> [Work required]:
Please keep pictures out and return the lines below exactly, from the one holding "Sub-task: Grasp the" through the last, both included.

━━━ Data for this task

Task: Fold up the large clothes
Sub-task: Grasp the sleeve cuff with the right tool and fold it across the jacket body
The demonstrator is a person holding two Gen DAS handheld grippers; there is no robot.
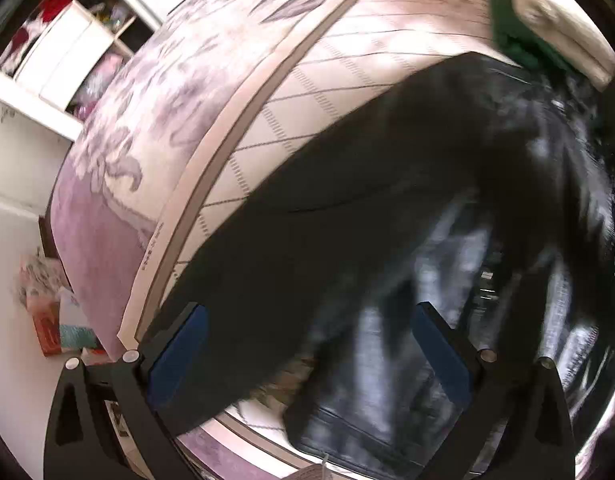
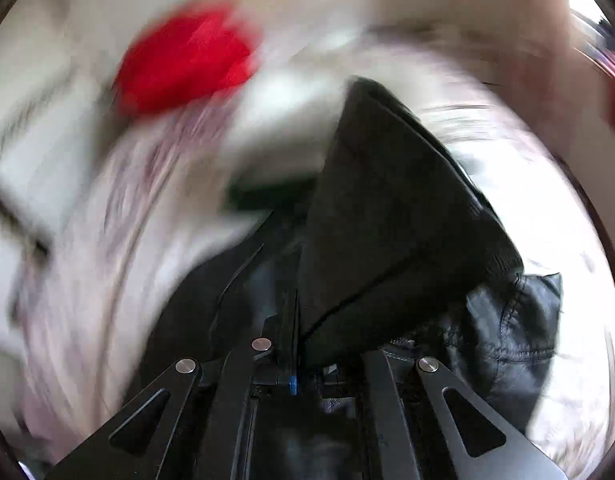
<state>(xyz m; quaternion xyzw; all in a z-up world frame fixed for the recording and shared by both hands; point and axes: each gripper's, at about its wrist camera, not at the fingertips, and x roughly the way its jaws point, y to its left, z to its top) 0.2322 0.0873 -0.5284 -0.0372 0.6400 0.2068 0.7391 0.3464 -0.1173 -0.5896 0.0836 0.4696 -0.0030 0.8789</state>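
Large black leather jacket (image 1: pixel 347 216), spread on the floral-quilted bed (image 1: pixel 155 112), part-folded at most: one edge is pinched in the closed right claw (image 2: pixel 291 320), left claw (image 1: pixel 307 344) is held open above it.

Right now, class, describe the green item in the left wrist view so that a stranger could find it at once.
Start at the bed with its diamond-lined sheet, and follow the black leather jacket lying across it to its far upper-right end. There a small dark green cloth lies partly under a blurred beige item. It is the only green thing on the bed.
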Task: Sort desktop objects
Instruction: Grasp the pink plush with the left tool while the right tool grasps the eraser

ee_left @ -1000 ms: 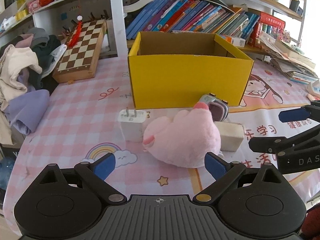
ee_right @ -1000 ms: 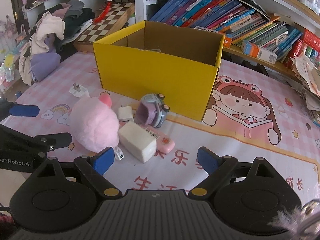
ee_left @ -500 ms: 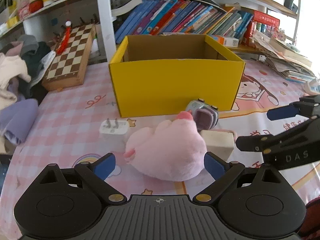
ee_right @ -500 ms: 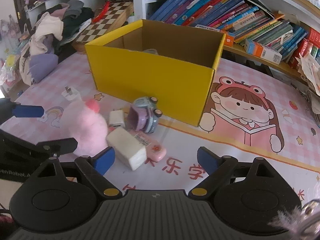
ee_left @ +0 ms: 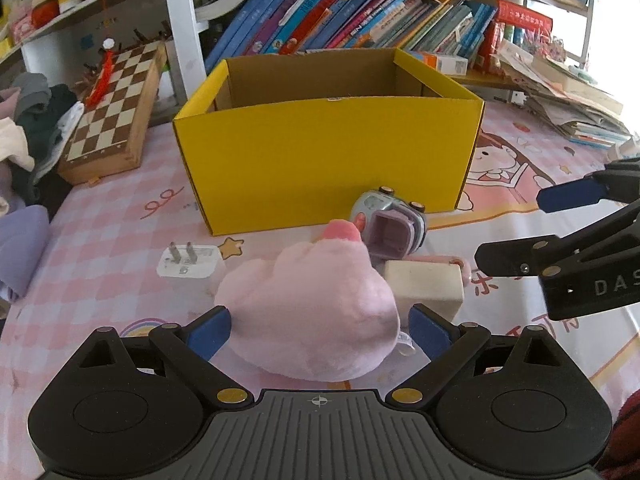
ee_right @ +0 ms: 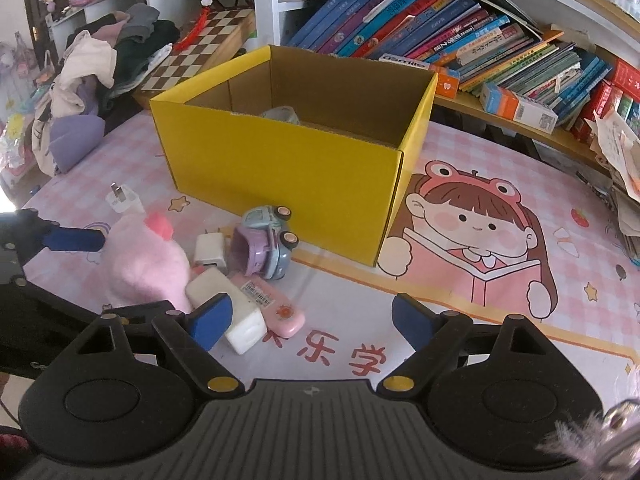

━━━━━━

> [Response for this exercise]:
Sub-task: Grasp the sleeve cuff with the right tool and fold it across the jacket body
The demonstrator is a person holding two Gen DAS handheld grippers; there is no robot.
<state>(xyz m; quaternion xyzw; all in a z-up world frame fixed for the recording and shared by both hands; point and axes: each gripper's, at about its wrist camera, not at the fingertips, and x roughly the way its jaws point, y to its left, z to its top) 0.2322 0.0873 -0.5284 -0.0372 0.6400 0.2068 0.7391 0.3464 -0.1173 -0.5896 0.0836 0.4696 -0.0030 0.8789</state>
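Large black leather jacket (image 1: pixel 347 216), spread on the floral-quilted bed (image 1: pixel 155 112), part-folded at most: one edge is pinched in the closed right claw (image 2: pixel 291 320), left claw (image 1: pixel 307 344) is held open above it.

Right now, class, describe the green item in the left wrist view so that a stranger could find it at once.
Start at the bed with its diamond-lined sheet, and follow the black leather jacket lying across it to its far upper-right end. There a small dark green cloth lies partly under a blurred beige item. It is the only green thing on the bed.
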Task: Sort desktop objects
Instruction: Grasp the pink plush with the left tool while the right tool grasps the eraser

ee_left @ -1000 ms: 
ee_right @ -1000 ms: 
ee_left @ -500 ms: 
ee_right @ -500 ms: 
ee_left @ +0 ms: 
ee_right @ +0 ms: 

What appears above is the complete answer to the exercise.